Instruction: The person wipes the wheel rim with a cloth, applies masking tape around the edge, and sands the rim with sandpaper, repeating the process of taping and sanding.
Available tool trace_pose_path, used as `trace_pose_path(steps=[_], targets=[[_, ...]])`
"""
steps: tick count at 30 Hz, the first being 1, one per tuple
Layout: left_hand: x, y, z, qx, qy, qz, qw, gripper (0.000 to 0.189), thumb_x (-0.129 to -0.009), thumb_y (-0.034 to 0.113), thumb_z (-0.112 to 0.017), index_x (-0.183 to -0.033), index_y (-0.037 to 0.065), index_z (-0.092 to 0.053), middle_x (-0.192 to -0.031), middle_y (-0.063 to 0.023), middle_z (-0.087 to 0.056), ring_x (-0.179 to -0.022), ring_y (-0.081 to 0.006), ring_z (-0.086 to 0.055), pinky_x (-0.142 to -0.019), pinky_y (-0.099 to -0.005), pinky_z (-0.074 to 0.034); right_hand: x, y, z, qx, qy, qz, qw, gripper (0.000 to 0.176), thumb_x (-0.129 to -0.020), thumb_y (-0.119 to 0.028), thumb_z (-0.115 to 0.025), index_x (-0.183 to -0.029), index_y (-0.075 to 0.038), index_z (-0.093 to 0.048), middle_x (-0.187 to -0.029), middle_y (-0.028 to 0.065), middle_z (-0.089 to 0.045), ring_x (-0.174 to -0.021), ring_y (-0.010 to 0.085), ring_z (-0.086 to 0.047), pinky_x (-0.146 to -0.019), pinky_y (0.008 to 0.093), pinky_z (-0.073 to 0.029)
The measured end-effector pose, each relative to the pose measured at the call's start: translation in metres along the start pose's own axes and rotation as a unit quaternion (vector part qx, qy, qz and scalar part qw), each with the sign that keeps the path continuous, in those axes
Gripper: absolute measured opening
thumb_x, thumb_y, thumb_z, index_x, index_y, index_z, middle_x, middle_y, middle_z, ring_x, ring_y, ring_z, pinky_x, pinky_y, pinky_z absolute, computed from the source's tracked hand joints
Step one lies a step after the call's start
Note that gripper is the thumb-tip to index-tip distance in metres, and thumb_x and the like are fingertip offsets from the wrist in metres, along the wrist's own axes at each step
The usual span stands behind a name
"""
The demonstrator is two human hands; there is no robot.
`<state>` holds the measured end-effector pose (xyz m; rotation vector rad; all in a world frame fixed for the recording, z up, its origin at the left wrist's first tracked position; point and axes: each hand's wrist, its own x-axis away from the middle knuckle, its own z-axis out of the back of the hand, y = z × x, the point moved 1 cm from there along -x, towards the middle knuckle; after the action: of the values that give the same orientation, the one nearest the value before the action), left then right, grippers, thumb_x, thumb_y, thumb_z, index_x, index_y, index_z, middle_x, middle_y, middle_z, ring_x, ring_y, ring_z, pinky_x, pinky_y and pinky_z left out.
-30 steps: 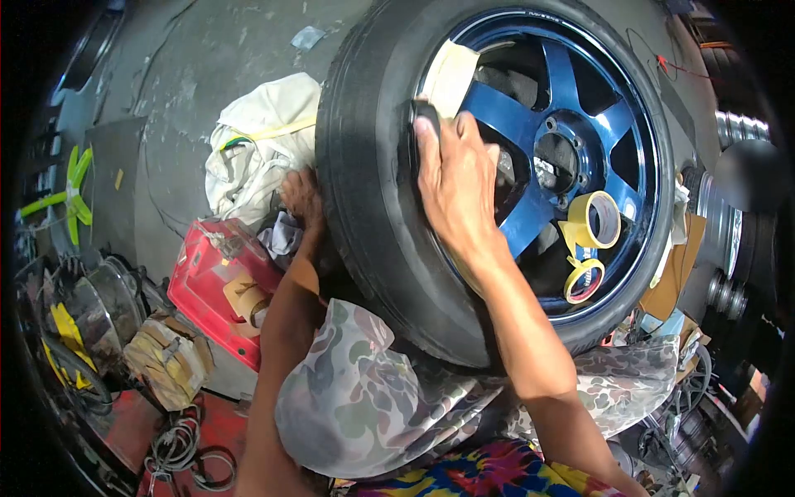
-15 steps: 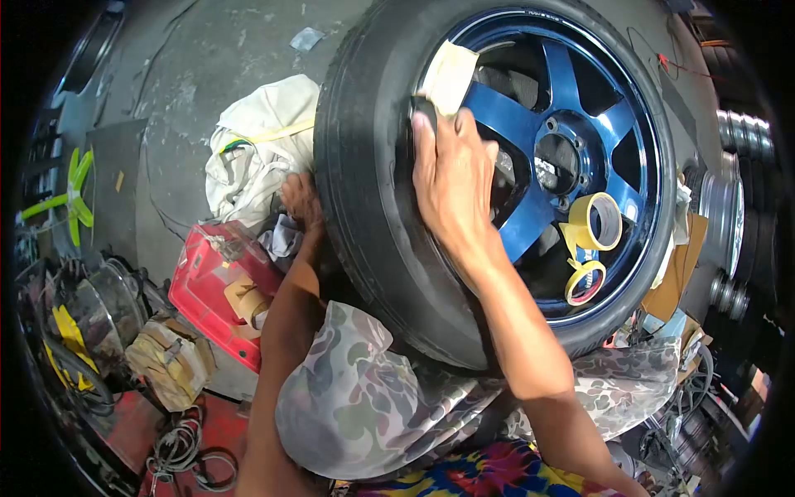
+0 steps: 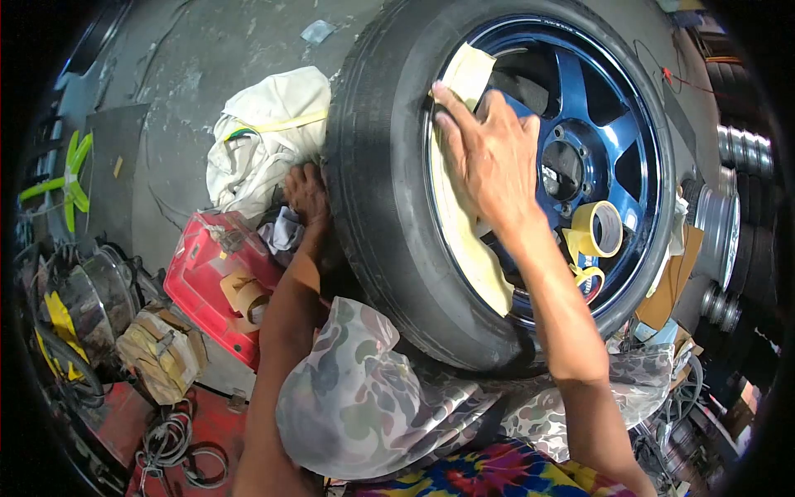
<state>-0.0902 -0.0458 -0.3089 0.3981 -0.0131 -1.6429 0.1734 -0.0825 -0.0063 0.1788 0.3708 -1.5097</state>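
Observation:
A black tyre (image 3: 373, 166) on a blue spoked wheel (image 3: 571, 87) lies tilted before me. My right hand (image 3: 497, 161) is on the wheel's left rim, index finger and thumb stretched out onto a pale yellow strip (image 3: 468, 236), which looks like masking tape or paper. The strip curves along the rim where it meets the tyre; my hand hides part of it. My left hand (image 3: 306, 195) is low beside the tyre's left side, fingers spread, near a white cloth (image 3: 277, 103). A wide yellow tape roll (image 3: 596, 229) and a narrower tape roll (image 3: 590, 280) lie on the wheel.
A red plastic case (image 3: 207, 277) with a brown tape roll (image 3: 244, 298) on it stands left of my left arm. A camouflage cloth (image 3: 356, 398) covers my legs. A bright green spoked piece (image 3: 73, 178) lies far left. Stacked wheels (image 3: 716, 215) line the right side.
A long pale strip now shows down the left rim, where dark rim and tyre showed before. My right hand has shifted right and its fingers have straightened. My left hand stays beside the tyre.

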Motion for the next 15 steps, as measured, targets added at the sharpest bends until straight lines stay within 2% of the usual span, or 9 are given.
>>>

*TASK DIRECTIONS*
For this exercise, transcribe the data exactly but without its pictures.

*ANSWER TO THIS EXERCISE*
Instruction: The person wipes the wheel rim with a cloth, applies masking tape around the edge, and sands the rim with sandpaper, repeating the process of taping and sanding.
Available tool trace_pose_path, used as `trace_pose_path(steps=[_], targets=[[_, ...]])`
"""
steps: tick count at 30 Hz, the first being 1, one per tuple
Layout: left_hand: x, y, z, qx, qy, qz, qw, gripper (0.000 to 0.189), thumb_x (-0.129 to -0.009), thumb_y (-0.034 to 0.113), thumb_z (-0.112 to 0.017), index_x (-0.183 to -0.033), index_y (-0.037 to 0.065), index_z (-0.092 to 0.053), middle_x (-0.192 to -0.031), middle_y (-0.063 to 0.023), middle_z (-0.087 to 0.056), ring_x (-0.179 to -0.022), ring_y (-0.081 to 0.006), ring_z (-0.086 to 0.055), pinky_x (-0.142 to -0.019), pinky_y (-0.099 to -0.005), pinky_z (-0.074 to 0.034); right_hand: x, y, z, qx, qy, qz, qw, gripper (0.000 to 0.176), thumb_x (-0.129 to -0.020), thumb_y (-0.119 to 0.028), thumb_z (-0.115 to 0.025), index_x (-0.183 to -0.029), index_y (-0.075 to 0.038), index_z (-0.093 to 0.048), middle_x (-0.187 to -0.029), middle_y (-0.028 to 0.065), middle_z (-0.089 to 0.045), ring_x (-0.174 to -0.021), ring_y (-0.010 to 0.085), ring_z (-0.086 to 0.047), pinky_x (-0.146 to -0.019), pinky_y (0.008 to 0.093), pinky_z (-0.073 to 0.029)
The measured end-effector pose, each relative to the pose measured at the call's start: translation in metres along the start pose's own axes and rotation as a unit quaternion (vector part qx, qy, qz and scalar part qw), each with the sign that keeps the path continuous, in those axes
Gripper: absolute measured opening
thumb_x, thumb_y, thumb_z, index_x, index_y, index_z, middle_x, middle_y, middle_z, ring_x, ring_y, ring_z, pinky_x, pinky_y, pinky_z absolute, computed from the source's tracked hand joints
Step one lies a step after the call's start
Note that gripper is the thumb-tip to index-tip distance in metres, and thumb_x and the like are fingertip offsets from the wrist in metres, along the wrist's own axes at each step
The usual span stands behind a name
"""
The demonstrator is two human hands; there is no robot.
`<state>` holds the measured end-effector pose (xyz m; rotation vector rad; all in a world frame fixed for the recording, z up, its origin at the left wrist's first tracked position; point and axes: each hand's wrist, its own x-axis away from the middle knuckle, its own z-axis out of the back of the hand, y = z × x, the point moved 1 cm from there along -x, towards the middle knuckle; after the action: of the values that give the same orientation, the one nearest the value before the action), left then right, grippers, thumb_x, thumb_y, thumb_z, index_x, index_y, index_z, middle_x, middle_y, middle_z, ring_x, ring_y, ring_z, pinky_x, pinky_y and pinky_z left out.
-30 steps: 
-15 steps: 
+0 steps: 
<state>-0.0902 -0.0458 -0.3089 0.3981 -0.0131 -1.6429 0.1734 -0.0825 -0.0063 0.1788 0.3708 -1.5097</state>
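Observation:
A black tyre (image 3: 373, 166) on a blue spoked wheel (image 3: 571, 87) lies tilted before me. My right hand (image 3: 497, 161) is on the wheel's left rim, index finger and thumb stretched out onto a pale yellow strip (image 3: 468, 236), which looks like masking tape or paper. The strip curves along the rim where it meets the tyre; my hand hides part of it. My left hand (image 3: 306, 195) is low beside the tyre's left side, fingers spread, near a white cloth (image 3: 277, 103). A wide yellow tape roll (image 3: 596, 229) and a narrower tape roll (image 3: 590, 280) lie on the wheel.
A red plastic case (image 3: 207, 277) with a brown tape roll (image 3: 244, 298) on it stands left of my left arm. A camouflage cloth (image 3: 356, 398) covers my legs. A bright green spoked piece (image 3: 73, 178) lies far left. Stacked wheels (image 3: 716, 215) line the right side.
A long pale strip now shows down the left rim, where dark rim and tyre showed before. My right hand has shifted right and its fingers have straightened. My left hand stays beside the tyre.
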
Motion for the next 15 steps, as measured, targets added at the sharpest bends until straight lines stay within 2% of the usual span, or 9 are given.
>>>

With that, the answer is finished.